Although Marx was not aware of contemporary developments in the foundations of calculus—indeed he began his study with an 18th century text (of Abbé Sauri)—the basic concept for him—was the derivative and he said of the differential: "dy = f'(x)dx appears to us as another form of dy/dx = f'(x) and is always replaceable by the latter" [Marx, p.62]. What. then, do the symbols dy and dx represent? Marx answered this question by means of a dialectical analysis of what happens in mathematics in the crossing over from algebra to a differential calculus. (On Marx's approach to this question, cf. Kennedy [1977].) This aspect of Marx's study was already brought out by V. I. Glivenko in 1934. one year after the first publication of a part of Marx's mathematical manuscripts [cf. Kennedy 1978]. Glivenko [p. 85] concludes: "As a result of his investigations also appears the concept of the differential calculus as its own kind of algebra, constructed over the usual algebra and containing, besides numbers, differential symbols" and (referring to the opening pages of Hadamard's Cours d'Analyse of 1927) finds confirmation that "mathematicians, too, are beginning to arrive at such a concept of the general character of the differential calculus".

The philosophical question. however. remains: What is it that is reflected by the symbols dy and dx? One answer is that the differential is the principal linear part of an increment. Thus. if y = f(x) and ∆y is the increment brought about in y by an increment ∆x of x, then the principal linear part of ∆y is dy = f'(x), ∆x. (In this context, the increment of x is necessarily linear, so that dx = ∆x.) This idea goes back at least to Euler and, according to S. A. Yanovskaya, editor of Marx's Mathematical Manuscripts. Marx was aware of it, and of course it is known to all later mathematicians. But this interpretation is valid only for first order differentials and only for functions of a single independent variable. The difficulty shows up in the case of functions of two variables, each of which is a function of another variable—a case studied by Marx—and it shows up even more strikingly in the attempt to define second order differentials, as Glivenko pointed out.

Thus, according to this interpretation, if y = f(x), then dy = f’(x) ∆x and d²y = d[f’(x)∆x]. Following the usual rule for differentiating products, since ∆x is independent of x, the derivative of f'(x) ∆x is f'(x)∙0 + f''(x) ∙∆x, so that, since dx = ∆x,

(1) d²y = f''(x)dx².

But if x is a function of t, then by the chain rule for differentiating composite functions, we have dy/dt = f'(x)(dx/dt), and a second differentiation leads to

(2) d²y/dt² = f'(x)(d²x/dt²) + f’’(x)(dx/dt) ².

Multiplying through by dt² yields

(3) d²y = f'(x)d²x + f''(x)dx², which does not agree with (1).
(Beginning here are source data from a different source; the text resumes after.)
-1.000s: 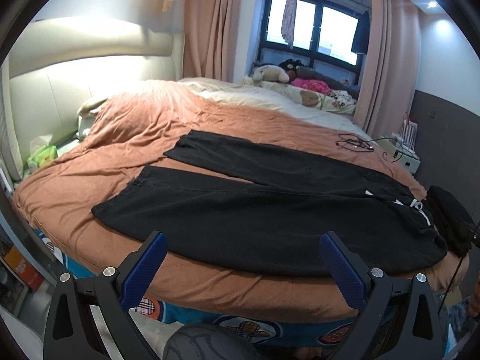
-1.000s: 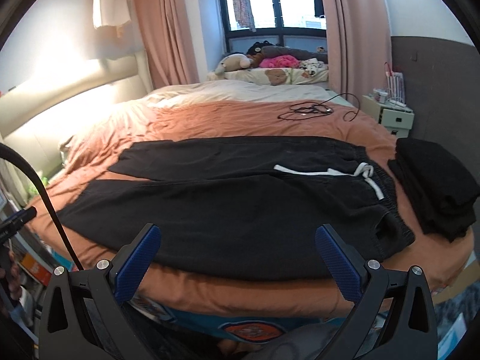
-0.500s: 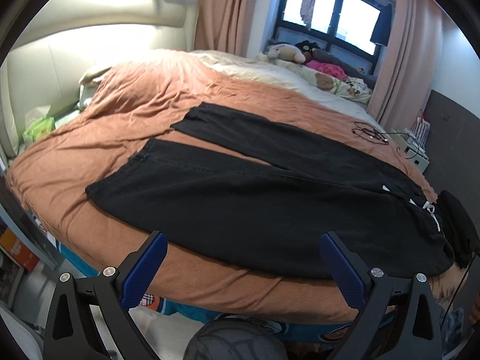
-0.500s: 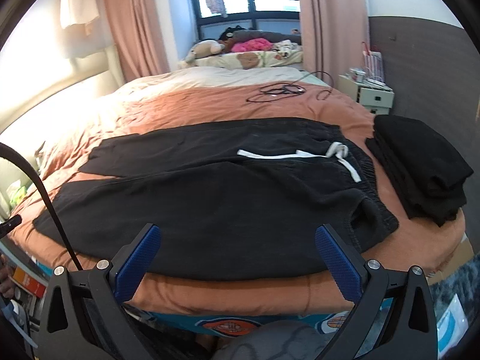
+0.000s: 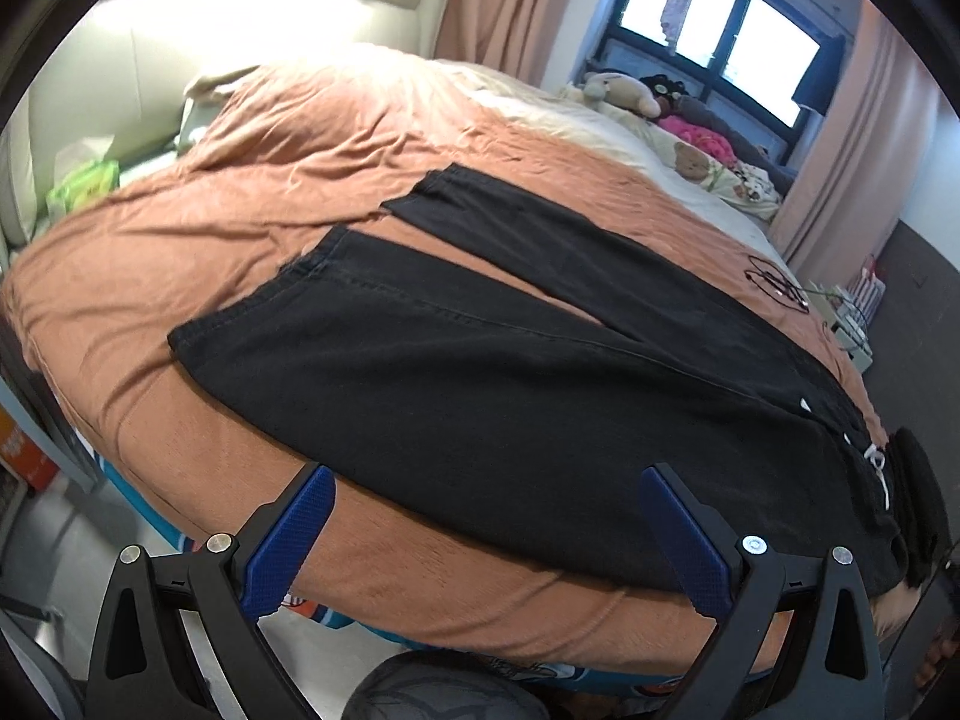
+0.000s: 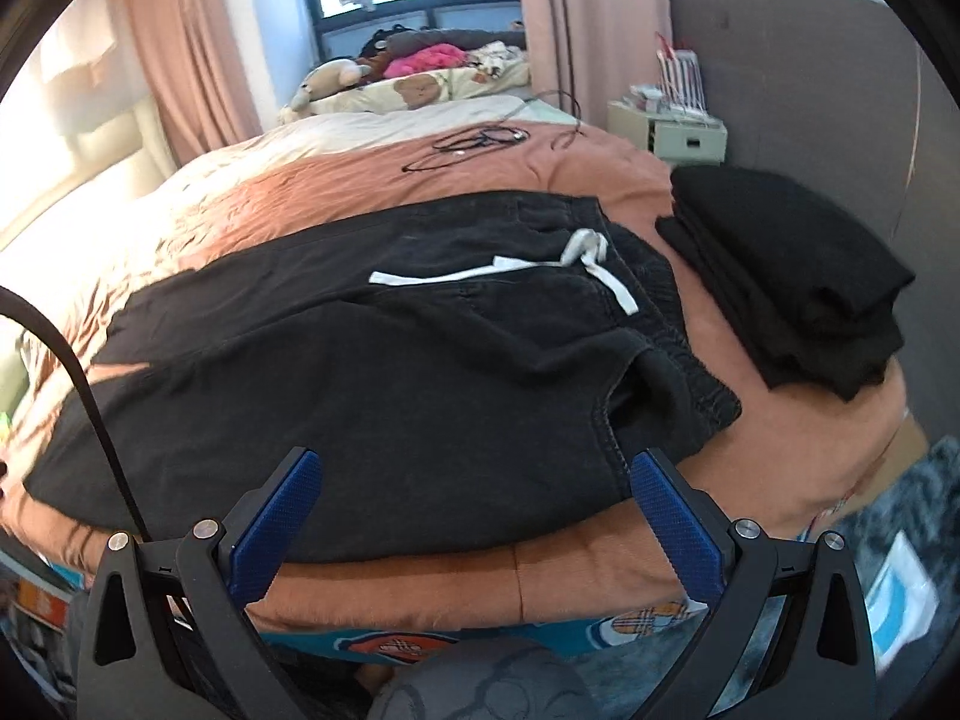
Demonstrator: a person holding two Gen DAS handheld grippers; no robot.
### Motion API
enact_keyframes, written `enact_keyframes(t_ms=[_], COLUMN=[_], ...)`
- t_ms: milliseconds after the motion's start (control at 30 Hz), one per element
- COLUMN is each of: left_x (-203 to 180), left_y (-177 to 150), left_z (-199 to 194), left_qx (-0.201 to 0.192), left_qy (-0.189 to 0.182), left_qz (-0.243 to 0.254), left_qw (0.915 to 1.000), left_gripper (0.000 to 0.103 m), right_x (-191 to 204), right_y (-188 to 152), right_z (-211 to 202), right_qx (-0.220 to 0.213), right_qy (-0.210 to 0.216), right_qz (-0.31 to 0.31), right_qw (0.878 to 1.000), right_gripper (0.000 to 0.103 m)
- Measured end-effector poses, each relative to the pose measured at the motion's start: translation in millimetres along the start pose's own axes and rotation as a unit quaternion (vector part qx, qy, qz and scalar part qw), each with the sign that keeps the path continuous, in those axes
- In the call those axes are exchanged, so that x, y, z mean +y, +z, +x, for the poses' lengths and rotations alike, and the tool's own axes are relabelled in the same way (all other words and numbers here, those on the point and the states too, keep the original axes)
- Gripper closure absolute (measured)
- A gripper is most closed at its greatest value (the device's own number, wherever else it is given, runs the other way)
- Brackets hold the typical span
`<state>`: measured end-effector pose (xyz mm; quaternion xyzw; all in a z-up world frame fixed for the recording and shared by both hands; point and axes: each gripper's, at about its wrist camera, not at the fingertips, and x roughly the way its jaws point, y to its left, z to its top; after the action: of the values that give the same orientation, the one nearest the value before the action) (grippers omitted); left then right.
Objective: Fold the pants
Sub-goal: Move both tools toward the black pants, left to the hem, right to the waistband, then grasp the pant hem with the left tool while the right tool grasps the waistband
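Pants point(image 5: 480, 396) lie flat on bed point(image 5: 210, 228); both grippers' fingers point(image 5: 288, 534) spread wide, holding nothing

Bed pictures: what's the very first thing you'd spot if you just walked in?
The big black pants jump out first, spread flat across the orange-brown bedcover, with a white drawstring at the waist. Beside the waistband, on the bed's right end, sits a folded pile of black clothes. Close up, the blue pads of the left tool and right tool stand wide open at the bed's near edge, holding nothing.
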<state>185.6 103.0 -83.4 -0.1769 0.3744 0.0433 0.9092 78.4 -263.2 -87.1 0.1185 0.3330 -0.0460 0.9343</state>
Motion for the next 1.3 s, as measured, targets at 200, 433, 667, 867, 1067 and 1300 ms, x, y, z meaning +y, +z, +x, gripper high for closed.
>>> enact_keyframes(t_ms=[200, 433, 667, 867, 1067, 1300], left_x=[30.5, 60.9, 90.7, 112.2, 131.2, 147.8], left_y=[5.3, 7.9, 7.7, 12.1, 28.3, 30.8], left_z=[27.6, 45.8, 61.7, 76.0, 89.3, 89.7], left_qx=[0.026, 0.044, 0.064, 0.066, 0.051, 0.021], left_qy=[0.011, 0.011, 0.024, 0.030, 0.040, 0.015], left_qz=[-0.052, -0.107, -0.156, -0.184, -0.204, -0.242], left_qw=[0.9982, 0.9933, 0.9853, 0.9803, 0.9767, 0.9700], left_gripper=[0.017, 0.023, 0.029, 0.036, 0.053, 0.060], right_x=[-33.6, -69.1, -89.3, -103.6, -114.8, -139.9], right_y=[6.9, 12.2, 7.9, 1.8, -5.9, -1.4], right_z=[9.6, 23.7, 43.1, 53.0, 68.3, 73.5], right_qx=[0.019, 0.048, 0.090, 0.112, 0.121, 0.085], right_qy=[0.006, 0.021, 0.040, 0.052, 0.081, 0.099], right_qz=[0.051, 0.109, 0.144, 0.162, 0.189, 0.218], right_qw=[0.999, 0.993, 0.985, 0.979, 0.971, 0.967], right_gripper=[0.000, 0.000, 0.010, 0.013, 0.022, 0.027])
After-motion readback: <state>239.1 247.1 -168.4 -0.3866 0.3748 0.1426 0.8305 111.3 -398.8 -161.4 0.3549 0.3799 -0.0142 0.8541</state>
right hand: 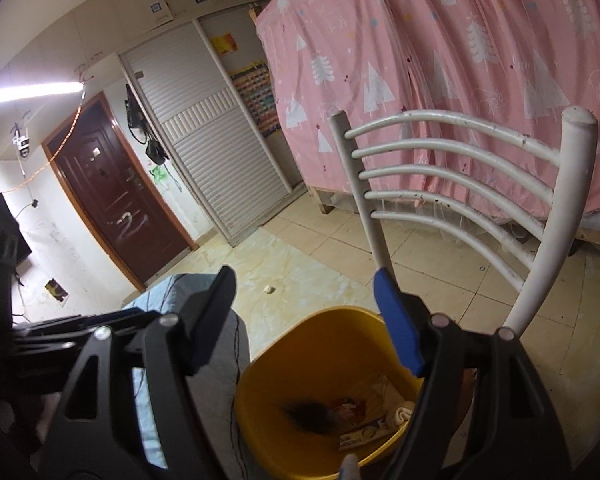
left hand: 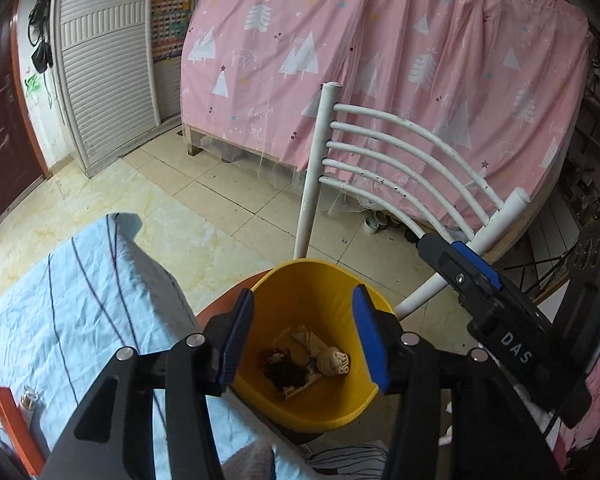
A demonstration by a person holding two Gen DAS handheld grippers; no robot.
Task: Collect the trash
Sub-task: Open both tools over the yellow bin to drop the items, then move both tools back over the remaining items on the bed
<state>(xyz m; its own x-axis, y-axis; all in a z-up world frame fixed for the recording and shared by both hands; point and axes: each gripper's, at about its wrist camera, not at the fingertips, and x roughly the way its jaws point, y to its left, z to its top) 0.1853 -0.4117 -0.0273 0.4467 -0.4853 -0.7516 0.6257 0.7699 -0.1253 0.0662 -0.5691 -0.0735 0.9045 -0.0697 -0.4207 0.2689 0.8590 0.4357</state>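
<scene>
We take the yellow bin (left hand: pixel 312 412) as our landmark. It stands on a round reddish seat (left hand: pixel 224 308) that belongs, we judge, to the white chair (left hand: pixel 404 152) whose curved back rails rise just behind it. That raised spot puts the bin's open mouth close under our hands, so trash can be let fall into it rather than carried down to the floor.

Our left gripper (left hand: pixel 304 336) hangs directly above the bin's mouth and points steeply down into it. Its blue-padded jaws are spread, and nothing sits between them; we look straight through the gap to the bottom. Holding it there with the jaws apart fits a drop into the bin.

The trash lies on the bin's floor: a rolled beige wad (left hand: pixel 334 362), a dark tangled clump (left hand: pixel 284 374) and a flat printed wrapper (left hand: pixel 304 342) beneath them, all touching in one small heap.

Our right gripper (right hand: pixel 312 320) hovers over the bin's near edge, angled less steeply, so its view takes in the rim and the room beyond. Its jaws also stand wide apart and carry nothing.

Beside the bin, to its left in the left wrist view, lies the blue striped bedding (left hand: pixel 60 300), with an orange-edged item (left hand: pixel 12 424) on it well apart from the bin. A small pale scrap (right hand: pixel 269 289) sits on the floor beyond the bin; whether it is trash we cannot tell.
</scene>
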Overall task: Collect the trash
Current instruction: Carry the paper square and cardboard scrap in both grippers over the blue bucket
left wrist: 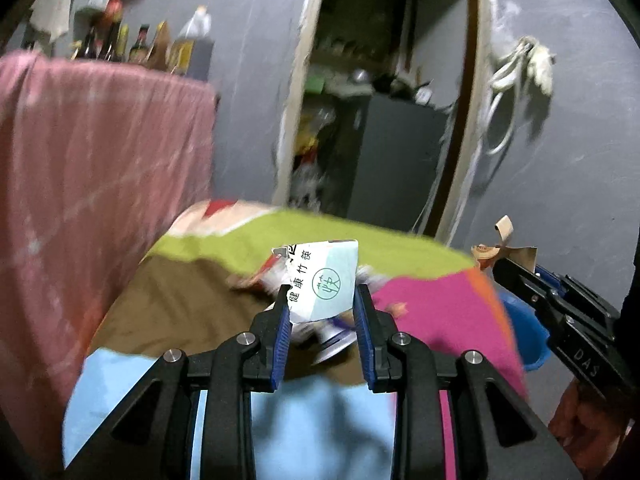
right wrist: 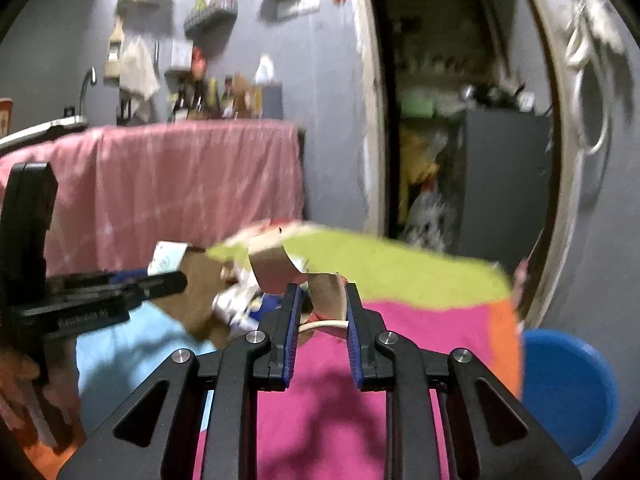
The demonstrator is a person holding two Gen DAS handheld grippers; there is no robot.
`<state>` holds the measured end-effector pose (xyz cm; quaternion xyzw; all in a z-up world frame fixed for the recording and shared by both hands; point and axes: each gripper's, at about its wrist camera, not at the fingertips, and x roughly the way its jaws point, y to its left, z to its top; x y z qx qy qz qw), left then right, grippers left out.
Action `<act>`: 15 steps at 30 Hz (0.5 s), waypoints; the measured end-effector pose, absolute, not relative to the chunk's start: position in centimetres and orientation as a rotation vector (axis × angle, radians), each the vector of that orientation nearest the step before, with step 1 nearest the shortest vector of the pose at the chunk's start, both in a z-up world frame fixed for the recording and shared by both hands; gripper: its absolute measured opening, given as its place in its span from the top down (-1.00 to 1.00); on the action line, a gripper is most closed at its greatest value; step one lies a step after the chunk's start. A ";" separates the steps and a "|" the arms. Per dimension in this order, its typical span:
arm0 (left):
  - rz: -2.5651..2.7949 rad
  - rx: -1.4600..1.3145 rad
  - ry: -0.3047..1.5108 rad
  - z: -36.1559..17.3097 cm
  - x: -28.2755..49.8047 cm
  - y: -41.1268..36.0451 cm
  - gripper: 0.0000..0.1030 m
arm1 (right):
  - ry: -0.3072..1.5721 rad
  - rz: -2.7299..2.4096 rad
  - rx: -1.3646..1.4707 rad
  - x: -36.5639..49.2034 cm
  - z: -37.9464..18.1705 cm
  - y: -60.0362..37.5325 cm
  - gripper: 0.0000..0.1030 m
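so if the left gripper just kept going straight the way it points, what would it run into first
Probably the small heap of trash on the patchwork table, just beyond the paper wrapper that the left gripper holds. Motion blur makes depth uncertain.

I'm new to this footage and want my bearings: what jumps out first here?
Each claw is shut on a scrap of trash: the left claw pinches a white printed wrapper, and the right claw grips a curl of brown paper. Below them lies a patchwork cloth of green, pink and brown with more litter on it, and a blue tub sits at its right edge.
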<state>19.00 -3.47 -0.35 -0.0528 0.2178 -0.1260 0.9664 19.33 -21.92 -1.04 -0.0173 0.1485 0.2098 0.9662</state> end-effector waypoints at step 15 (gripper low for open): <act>-0.400 -0.109 0.164 5.2 18.4 -15.6 0.51 | 0.020 0.179 -0.055 15.9 4.9 -32.1 0.63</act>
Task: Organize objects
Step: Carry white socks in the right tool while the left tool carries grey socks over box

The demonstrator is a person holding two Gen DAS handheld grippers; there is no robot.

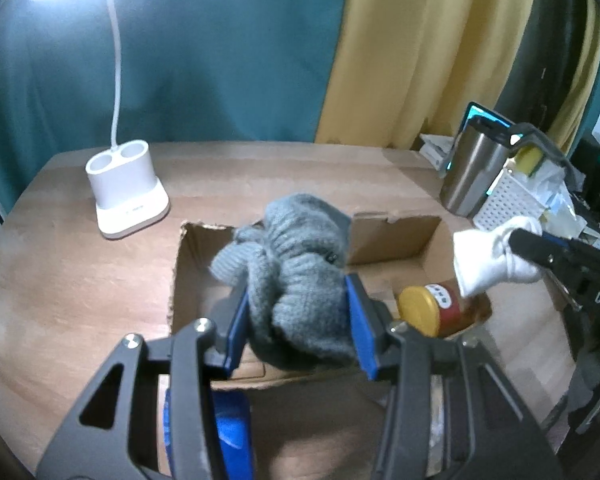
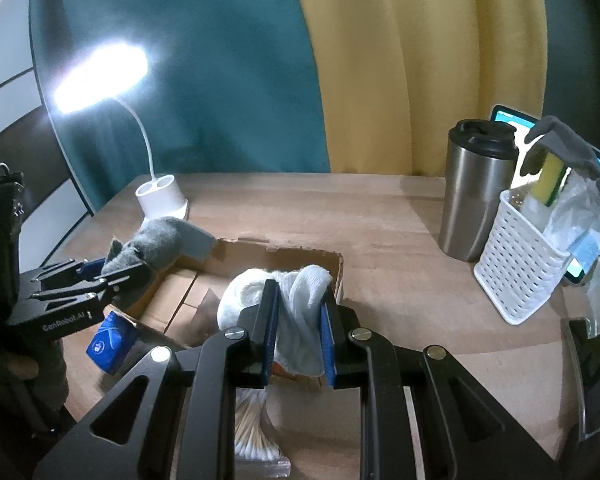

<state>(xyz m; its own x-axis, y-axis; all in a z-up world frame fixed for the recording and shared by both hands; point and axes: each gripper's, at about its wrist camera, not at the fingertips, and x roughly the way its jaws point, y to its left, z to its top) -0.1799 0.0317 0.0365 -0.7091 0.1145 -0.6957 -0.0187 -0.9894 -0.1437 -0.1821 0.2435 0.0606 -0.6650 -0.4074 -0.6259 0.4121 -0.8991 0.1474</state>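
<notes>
Left gripper (image 1: 296, 316): black angular frame with triangular cut-outs, silver round screws at the pivots, blue flat pads on the fingers (image 1: 360, 320). Right gripper (image 2: 298, 320): same build, seen lower centre. White "GenRobot.AI" lettering is seen on the left unit at mid-left of the right wrist view; "DAS" at right edge of the left wrist view.

"GenRobot.AI" on left claw (image 2: 112, 276)

bare table (image 1: 80, 280) lies left of the cardboard box (image 1: 188, 264); tumbler (image 2: 476, 192) and white basket (image 2: 516, 264) crowd its right.
</notes>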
The dangers arising from such difficulties are beautifully illustrated in a story told by Henri Poincaré in 1899. He says he was present at an examination at which the candidate explained the theory of the speed of sound as follows: "We have to integrate the equation d²z/dt² = a²(d²z/dx²). I divide by d²z and multiply by dx². I then have (dx/dt)² = a² from which dx/dt = ± a, which proves that sound may be propagated in both directions with speed a." According to Poincaré, the examiner, an excellent physicist whom he does not name, replied: "That's remarkable; your proof is much simpler than all those I know," and he gave him a mark of 19 of a possible 20 [Poincaré 1899; quoted in Peano 1957, p. 384].

The concept of the differential as an operational symbol in the sense of Marx‑Hadamard can be extended to second order differentials and Hadamard proposed to write (3) as designating that and only that which holds in (2), whatever the functional dependence of the variables x and y on the parameter t. Thus, as Glivenko [p. 84] remarks: "The concept of the differential as the principal linear part of an increment turns out to be an interpretation useful only in certain special cases. . . . The result at which we have arrived may explain just this, that precisely the operational concept of the differential calculus correctly and completely reflects reality," and he adds in a footnote: "Even if only because in reality there are no absolutely independent variables".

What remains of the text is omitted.